◆ WHAT IS EXPECTED: Below are several entries. Transcribe exactly those lines that fall from the one with "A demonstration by" through the one with "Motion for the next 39", end lines included.

◆ DATA PROVIDED:
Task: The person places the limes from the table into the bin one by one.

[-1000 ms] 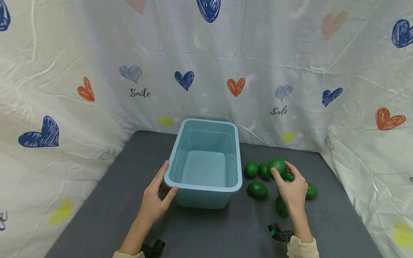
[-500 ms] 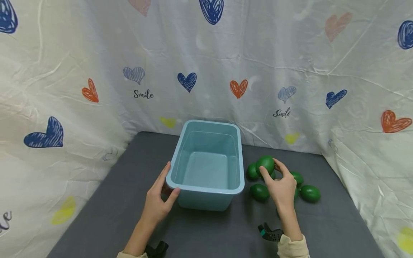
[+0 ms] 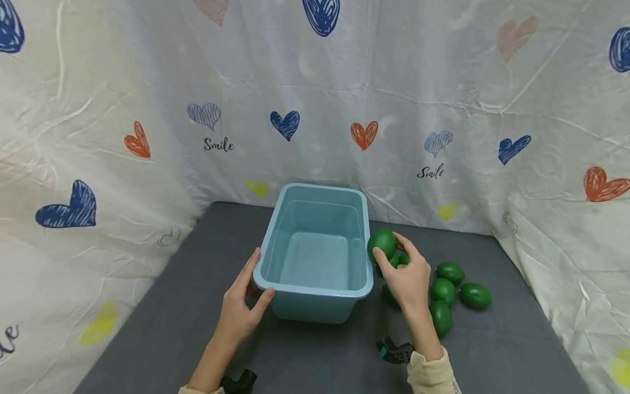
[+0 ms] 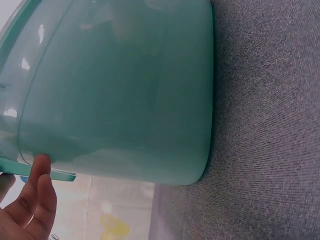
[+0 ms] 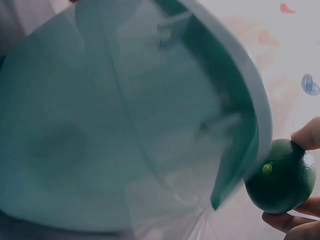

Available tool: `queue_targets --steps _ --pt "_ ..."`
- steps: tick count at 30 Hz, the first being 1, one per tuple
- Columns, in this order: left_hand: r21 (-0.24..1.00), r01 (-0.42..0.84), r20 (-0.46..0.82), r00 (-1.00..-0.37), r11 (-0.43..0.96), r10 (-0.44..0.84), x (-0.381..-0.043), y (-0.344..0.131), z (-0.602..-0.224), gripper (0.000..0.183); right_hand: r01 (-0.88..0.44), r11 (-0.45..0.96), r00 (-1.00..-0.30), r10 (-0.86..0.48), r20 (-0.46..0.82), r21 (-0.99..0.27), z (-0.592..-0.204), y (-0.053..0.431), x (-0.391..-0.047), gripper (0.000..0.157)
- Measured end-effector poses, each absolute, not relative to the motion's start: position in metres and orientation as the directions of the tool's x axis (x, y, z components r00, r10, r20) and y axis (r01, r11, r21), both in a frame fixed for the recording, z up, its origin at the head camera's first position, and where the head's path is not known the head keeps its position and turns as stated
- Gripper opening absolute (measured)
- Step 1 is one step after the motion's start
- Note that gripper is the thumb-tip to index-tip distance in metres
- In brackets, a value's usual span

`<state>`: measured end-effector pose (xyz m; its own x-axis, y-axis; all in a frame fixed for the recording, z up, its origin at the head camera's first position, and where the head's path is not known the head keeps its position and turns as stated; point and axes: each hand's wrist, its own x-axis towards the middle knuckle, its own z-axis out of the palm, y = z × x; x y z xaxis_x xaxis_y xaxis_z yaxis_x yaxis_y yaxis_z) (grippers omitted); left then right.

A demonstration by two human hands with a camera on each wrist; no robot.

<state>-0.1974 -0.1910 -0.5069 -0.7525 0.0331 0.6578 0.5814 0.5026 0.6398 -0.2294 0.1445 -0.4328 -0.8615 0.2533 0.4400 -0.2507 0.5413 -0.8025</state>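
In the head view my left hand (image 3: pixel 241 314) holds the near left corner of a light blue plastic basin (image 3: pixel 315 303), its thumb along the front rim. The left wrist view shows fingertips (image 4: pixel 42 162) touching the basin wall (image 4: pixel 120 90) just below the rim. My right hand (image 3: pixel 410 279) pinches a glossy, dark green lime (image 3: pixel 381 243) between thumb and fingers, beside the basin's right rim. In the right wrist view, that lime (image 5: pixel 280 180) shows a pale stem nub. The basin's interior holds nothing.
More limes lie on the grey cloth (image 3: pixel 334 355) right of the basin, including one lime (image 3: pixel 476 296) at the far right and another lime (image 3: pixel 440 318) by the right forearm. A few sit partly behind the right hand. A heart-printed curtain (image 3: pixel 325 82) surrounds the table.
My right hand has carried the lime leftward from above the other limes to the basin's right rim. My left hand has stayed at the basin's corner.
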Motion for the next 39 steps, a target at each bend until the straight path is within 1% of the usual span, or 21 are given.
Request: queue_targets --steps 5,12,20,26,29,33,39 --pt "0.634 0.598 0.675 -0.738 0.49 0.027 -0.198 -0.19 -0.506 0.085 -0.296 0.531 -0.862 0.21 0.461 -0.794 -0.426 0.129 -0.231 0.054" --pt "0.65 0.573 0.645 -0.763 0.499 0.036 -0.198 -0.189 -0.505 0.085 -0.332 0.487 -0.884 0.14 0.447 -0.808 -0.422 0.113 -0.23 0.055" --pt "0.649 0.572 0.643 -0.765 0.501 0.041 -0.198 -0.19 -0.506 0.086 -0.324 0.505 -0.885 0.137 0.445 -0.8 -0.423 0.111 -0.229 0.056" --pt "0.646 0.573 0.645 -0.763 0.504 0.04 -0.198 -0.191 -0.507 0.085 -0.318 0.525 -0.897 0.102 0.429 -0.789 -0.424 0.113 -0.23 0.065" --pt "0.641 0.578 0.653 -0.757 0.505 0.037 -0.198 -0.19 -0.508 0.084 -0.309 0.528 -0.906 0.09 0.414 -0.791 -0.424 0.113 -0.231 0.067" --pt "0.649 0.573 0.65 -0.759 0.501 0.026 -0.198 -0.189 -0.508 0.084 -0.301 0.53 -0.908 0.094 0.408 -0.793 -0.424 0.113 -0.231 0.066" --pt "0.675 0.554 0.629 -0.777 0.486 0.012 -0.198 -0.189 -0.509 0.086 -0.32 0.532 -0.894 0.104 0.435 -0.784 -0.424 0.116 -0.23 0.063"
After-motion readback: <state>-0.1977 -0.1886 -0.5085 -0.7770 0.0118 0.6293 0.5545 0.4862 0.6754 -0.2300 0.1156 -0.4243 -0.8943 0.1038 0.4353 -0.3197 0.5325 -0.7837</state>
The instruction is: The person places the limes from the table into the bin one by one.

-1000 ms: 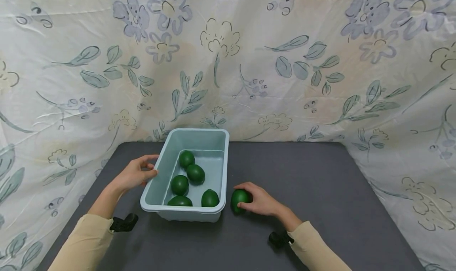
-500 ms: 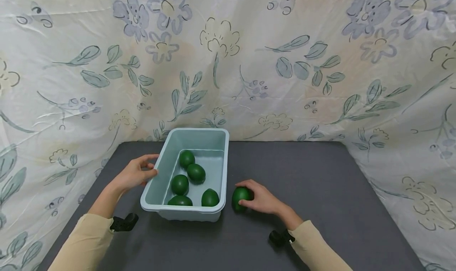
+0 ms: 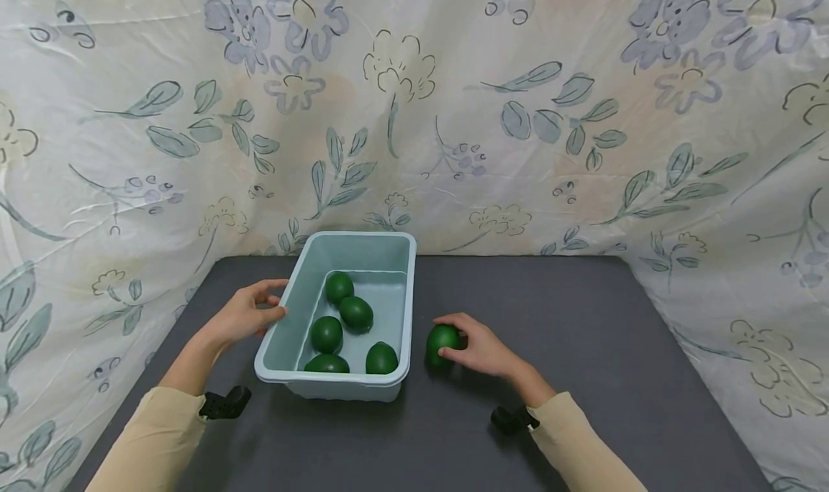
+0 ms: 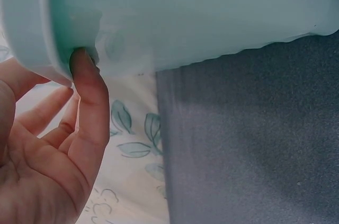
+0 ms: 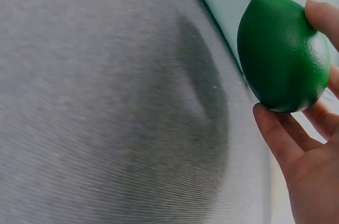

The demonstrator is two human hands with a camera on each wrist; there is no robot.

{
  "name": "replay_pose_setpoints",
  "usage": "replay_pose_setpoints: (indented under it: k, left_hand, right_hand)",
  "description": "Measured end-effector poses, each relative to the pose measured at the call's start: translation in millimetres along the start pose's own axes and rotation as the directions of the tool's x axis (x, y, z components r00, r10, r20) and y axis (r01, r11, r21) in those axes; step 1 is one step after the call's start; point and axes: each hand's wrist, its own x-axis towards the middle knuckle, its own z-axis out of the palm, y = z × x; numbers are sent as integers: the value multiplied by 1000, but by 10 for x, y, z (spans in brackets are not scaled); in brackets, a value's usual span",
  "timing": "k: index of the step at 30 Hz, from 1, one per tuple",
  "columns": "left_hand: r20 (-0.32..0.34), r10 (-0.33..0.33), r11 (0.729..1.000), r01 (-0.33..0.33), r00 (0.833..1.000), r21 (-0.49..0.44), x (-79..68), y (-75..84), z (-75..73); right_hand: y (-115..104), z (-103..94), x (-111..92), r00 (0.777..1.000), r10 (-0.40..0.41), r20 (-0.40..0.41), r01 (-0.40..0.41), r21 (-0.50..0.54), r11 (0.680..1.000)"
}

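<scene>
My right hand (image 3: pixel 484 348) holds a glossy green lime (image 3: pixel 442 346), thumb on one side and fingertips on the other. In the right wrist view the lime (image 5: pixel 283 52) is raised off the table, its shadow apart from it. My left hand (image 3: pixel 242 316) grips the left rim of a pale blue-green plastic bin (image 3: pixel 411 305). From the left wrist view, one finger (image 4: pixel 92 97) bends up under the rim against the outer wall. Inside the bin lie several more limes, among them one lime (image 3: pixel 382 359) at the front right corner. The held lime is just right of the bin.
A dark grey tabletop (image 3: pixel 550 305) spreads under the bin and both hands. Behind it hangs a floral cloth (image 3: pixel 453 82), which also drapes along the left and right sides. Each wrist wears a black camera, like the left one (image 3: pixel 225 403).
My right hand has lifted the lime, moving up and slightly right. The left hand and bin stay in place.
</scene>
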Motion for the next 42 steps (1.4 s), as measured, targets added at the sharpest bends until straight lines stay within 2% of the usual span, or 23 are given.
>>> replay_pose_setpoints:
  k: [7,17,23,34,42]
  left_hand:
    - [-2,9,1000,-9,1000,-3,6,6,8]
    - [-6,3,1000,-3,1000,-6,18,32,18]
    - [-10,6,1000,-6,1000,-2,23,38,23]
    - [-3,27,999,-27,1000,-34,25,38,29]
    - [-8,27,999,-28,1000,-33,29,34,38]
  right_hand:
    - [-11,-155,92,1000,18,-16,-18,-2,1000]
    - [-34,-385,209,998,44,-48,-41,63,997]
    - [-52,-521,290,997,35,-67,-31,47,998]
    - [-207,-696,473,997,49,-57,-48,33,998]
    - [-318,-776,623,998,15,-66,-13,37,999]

◆ EXERCISE RESPONSE:
A demonstration by two human hands with a camera on each wrist; no robot.

<state>-0.1974 -0.1910 -0.5069 -0.7525 0.0331 0.6578 0.5814 0.5026 0.6398 -0.2294 0.1445 -0.4328 -0.8615 0.2533 0.4400 -0.2507 0.5413 -0.8025</state>
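In the head view my left hand (image 3: pixel 241 314) holds the near left corner of a light blue plastic basin (image 3: pixel 315 303), its thumb along the front rim. The left wrist view shows fingertips (image 4: pixel 42 162) touching the basin wall (image 4: pixel 120 90) just below the rim. My right hand (image 3: pixel 410 279) pinches a glossy, dark green lime (image 3: pixel 381 243) between thumb and fingers, beside the basin's right rim. In the right wrist view, that lime (image 5: pixel 280 180) shows a pale stem nub. The basin's interior holds nothing.
More limes lie on the grey cloth (image 3: pixel 334 355) right of the basin, including one lime (image 3: pixel 476 296) at the far right and another lime (image 3: pixel 440 318) by the right forearm. A few sit partly behind the right hand. A heart-printed curtain (image 3: pixel 325 82) surrounds the table.
My right hand has carried the lime leftward from above the other limes to the basin's right rim. My left hand has stayed at the basin's corner.
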Motion for the next 39 steps, a target at each bend until the straight path is within 1% of the usual span, or 21 are given.

The response is complete as it stands.